Exercise details
Copy out each line below in which the string "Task" appears.

Record extracts
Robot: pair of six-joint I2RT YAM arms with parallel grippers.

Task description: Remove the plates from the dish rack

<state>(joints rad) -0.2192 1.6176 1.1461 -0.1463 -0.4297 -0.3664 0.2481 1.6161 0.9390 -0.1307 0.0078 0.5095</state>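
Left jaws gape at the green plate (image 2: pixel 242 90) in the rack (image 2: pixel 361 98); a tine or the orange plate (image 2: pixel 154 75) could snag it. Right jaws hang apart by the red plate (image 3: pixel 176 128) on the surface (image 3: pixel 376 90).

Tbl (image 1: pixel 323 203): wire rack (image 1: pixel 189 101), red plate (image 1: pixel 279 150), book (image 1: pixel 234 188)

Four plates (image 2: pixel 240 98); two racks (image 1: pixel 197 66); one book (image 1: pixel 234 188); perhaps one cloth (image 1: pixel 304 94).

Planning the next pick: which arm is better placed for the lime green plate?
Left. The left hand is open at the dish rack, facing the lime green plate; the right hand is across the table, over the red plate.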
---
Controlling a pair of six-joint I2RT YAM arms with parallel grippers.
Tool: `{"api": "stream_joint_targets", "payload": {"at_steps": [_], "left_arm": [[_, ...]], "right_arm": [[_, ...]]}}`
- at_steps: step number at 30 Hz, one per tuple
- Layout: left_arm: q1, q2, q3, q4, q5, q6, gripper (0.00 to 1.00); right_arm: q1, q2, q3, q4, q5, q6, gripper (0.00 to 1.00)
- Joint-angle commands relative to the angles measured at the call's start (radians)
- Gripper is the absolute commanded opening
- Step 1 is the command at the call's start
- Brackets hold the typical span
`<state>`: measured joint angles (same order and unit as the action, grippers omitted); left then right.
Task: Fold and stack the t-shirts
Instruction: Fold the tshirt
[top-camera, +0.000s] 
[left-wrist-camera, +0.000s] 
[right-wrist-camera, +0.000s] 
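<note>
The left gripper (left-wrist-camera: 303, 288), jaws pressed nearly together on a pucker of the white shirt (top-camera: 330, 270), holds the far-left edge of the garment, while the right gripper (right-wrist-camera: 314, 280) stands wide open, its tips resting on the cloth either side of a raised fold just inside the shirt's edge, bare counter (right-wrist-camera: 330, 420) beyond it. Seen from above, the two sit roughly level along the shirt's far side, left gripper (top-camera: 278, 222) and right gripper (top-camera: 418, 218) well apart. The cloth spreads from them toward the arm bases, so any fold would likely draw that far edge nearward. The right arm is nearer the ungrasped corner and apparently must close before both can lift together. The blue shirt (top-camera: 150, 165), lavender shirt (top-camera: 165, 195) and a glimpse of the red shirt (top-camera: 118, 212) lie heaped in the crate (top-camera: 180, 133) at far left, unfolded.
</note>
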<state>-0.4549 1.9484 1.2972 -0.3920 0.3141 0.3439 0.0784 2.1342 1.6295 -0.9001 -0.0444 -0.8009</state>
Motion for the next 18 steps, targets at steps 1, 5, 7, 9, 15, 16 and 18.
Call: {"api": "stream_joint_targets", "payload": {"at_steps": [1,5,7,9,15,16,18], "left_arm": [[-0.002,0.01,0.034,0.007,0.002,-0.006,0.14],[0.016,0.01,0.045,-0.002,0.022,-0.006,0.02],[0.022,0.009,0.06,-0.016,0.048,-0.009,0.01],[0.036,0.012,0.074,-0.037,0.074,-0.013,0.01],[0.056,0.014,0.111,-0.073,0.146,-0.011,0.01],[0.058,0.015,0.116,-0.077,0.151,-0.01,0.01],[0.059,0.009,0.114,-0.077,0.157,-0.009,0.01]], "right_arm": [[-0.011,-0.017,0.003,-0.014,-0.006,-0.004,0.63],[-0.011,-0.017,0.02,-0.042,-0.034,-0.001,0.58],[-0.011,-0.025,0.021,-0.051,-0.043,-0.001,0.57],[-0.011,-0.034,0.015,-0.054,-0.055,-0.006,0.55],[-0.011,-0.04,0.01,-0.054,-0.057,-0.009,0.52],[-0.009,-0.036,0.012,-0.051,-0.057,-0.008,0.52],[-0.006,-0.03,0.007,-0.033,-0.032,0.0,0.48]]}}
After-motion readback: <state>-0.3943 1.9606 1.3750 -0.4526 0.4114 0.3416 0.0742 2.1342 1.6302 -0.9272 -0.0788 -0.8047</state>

Exercise output
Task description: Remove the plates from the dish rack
Task: Fold and stack the t-shirts

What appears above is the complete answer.